Energy company Uniper is planning to establish a German national hub for hydrogen in Wilhelmshaven and says it is currently working on a feasibility study. An import terminal for green ammonia is also planned.
The terminal is to be equipped with an ‘ammonia cracker’ to produce green hydrogen; it will also be connected to the planned hydrogen network. A 410MW electrolysis plant will also be installed, which – in combination with the import terminal – will be capable of supplying around 295,000 metric tons of hydrogen or 10% of the demand expected for the whole of Germany in 2030.
The hydrogen will primarily be used to supply local industry, including marine applications, but will also feed into Germany’s national hydrogen network.
David Bryson, COO of Uniper, commented, “It is essential that Germany and Europe remain industrial powerhouses. If we want to achieve this and still hit our ambitious climate protection targets, we need hydrogen to power sectors such as steel production, the chemicals industry or in freight, shipping and air transport. In other words, we need ‘green molecules’ as well as ‘green electrons’. We need to get hydrogen out of the laboratory and start using it in large-scale applications and marketable industrial solutions. We should make it into a commodity and exploit its wide variety of uses.
“One way of achieving this is to import green ammonia and convert it into hydrogen, which is something we are looking at for Wilhelmshaven. Currently, Germany plans to generate 14TWh of green hydrogen in 2030, but the demand for that year is forecast to be 90-100TWh. The discrepancy between these two figures is abundantly clear. We will be heavily dependent on imports if we want to use hydrogen to help us achieve our climate goals.”

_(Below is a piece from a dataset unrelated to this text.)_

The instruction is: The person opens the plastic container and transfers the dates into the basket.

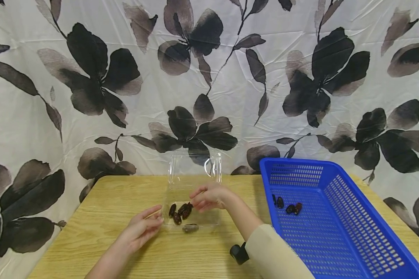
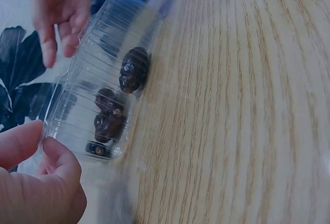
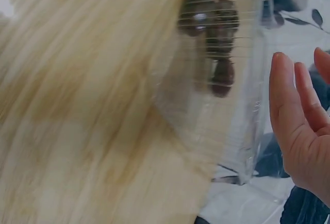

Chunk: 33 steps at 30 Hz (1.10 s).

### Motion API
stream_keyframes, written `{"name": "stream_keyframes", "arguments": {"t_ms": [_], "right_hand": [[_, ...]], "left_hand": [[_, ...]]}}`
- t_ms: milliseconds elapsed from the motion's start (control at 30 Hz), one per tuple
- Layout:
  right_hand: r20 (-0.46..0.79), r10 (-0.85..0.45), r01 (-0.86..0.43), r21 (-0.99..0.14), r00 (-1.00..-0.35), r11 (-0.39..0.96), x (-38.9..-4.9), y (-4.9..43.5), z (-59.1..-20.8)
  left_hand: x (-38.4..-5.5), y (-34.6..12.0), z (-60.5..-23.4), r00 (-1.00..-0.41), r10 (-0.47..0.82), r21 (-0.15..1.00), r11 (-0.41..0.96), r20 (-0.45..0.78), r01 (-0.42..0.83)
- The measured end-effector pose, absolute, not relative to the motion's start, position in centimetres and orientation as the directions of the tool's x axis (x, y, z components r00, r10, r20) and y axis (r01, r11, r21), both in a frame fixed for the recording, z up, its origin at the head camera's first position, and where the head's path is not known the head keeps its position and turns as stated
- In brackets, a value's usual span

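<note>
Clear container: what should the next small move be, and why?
Probably move the right hand to the blue basket for a date: that hand looks empty at the open clear container, the left hand pinches the container's edge, and dates lie in the basket.

Three cameras around one clear box (image 1: 211, 217)

The head view looks forward and down over the table (image 1: 83, 224), farthest off, taking in the blue basket (image 1: 314, 240) and patterned cloth (image 1: 230, 89). The left wrist view sits close, its picture turned sideways, facing across the box past the left hand (image 2: 41, 185) toward the right hand (image 2: 62, 7). The right wrist view, also near, looks in from the right; both wrist views share the box and its dark fruits (image 2: 134, 70)
</note>
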State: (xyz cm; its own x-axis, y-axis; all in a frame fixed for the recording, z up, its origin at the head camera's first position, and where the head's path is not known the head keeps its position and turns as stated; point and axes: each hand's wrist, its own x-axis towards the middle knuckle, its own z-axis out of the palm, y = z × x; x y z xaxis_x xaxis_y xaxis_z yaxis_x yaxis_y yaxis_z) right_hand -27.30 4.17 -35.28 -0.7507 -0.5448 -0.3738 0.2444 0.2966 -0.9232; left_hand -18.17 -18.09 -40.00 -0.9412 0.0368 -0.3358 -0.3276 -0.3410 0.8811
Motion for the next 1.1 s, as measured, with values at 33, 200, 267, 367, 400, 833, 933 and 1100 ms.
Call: {"name": "stream_keyframes", "arguments": {"t_ms": [33,200,267,367,400,833,933,1100], "right_hand": [[-0.369,-0.545,0.229,-0.923,-0.753,0.309,-27.2,4.3,-35.4],[-0.350,-0.541,0.163,-0.917,-0.765,0.364,-26.9,4.5,-35.8],[-0.347,-0.537,0.138,-0.910,-0.769,0.391,-26.8,4.4,-35.9],[-0.340,-0.526,0.090,-0.892,-0.779,0.443,-26.6,4.0,-36.2],[-0.336,-0.522,0.069,-0.883,-0.784,0.464,-26.5,3.8,-36.4],[-0.299,-0.522,-0.160,-0.732,-0.799,0.663,-24.8,1.3,-38.3],[-0.284,-0.523,-0.190,-0.710,-0.804,0.678,-24.7,1.1,-38.5],[-0.277,-0.536,-0.214,-0.700,-0.797,0.681,-24.9,1.1,-38.9]], "left_hand": [[-18.2,-18.1,-40.0,-0.942,0.035,0.882,-0.339,-0.335,-0.326],[-18.2,-18.3,-39.8,-0.945,0.040,0.885,-0.339,-0.326,-0.319],[-18.2,-18.3,-39.9,-0.945,0.044,0.885,-0.339,-0.323,-0.318],[-18.2,-18.4,-40.0,-0.943,0.032,0.883,-0.341,-0.331,-0.322],[-18.2,-18.4,-40.0,-0.942,0.032,0.883,-0.340,-0.333,-0.324],[-18.1,-18.3,-40.3,-0.942,0.036,0.882,-0.342,-0.332,-0.324],[-18.1,-18.2,-40.2,-0.943,0.038,0.880,-0.348,-0.332,-0.324],[-18.2,-18.3,-40.3,-0.943,0.044,0.881,-0.345,-0.330,-0.324]]}}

Uniper states that commissioning of the new terminal is planned for the second half of this decade, depending on national import demand and export opportunities. Originally, the company had explored the idea of constructing a floating import terminal for liquefied natural gas (LNG) at the Wilhelmshaven site. However, following a market test in October 2020, it found there is currently not enough interest in the LNG sector for large, long-term LNG regasification in Germany.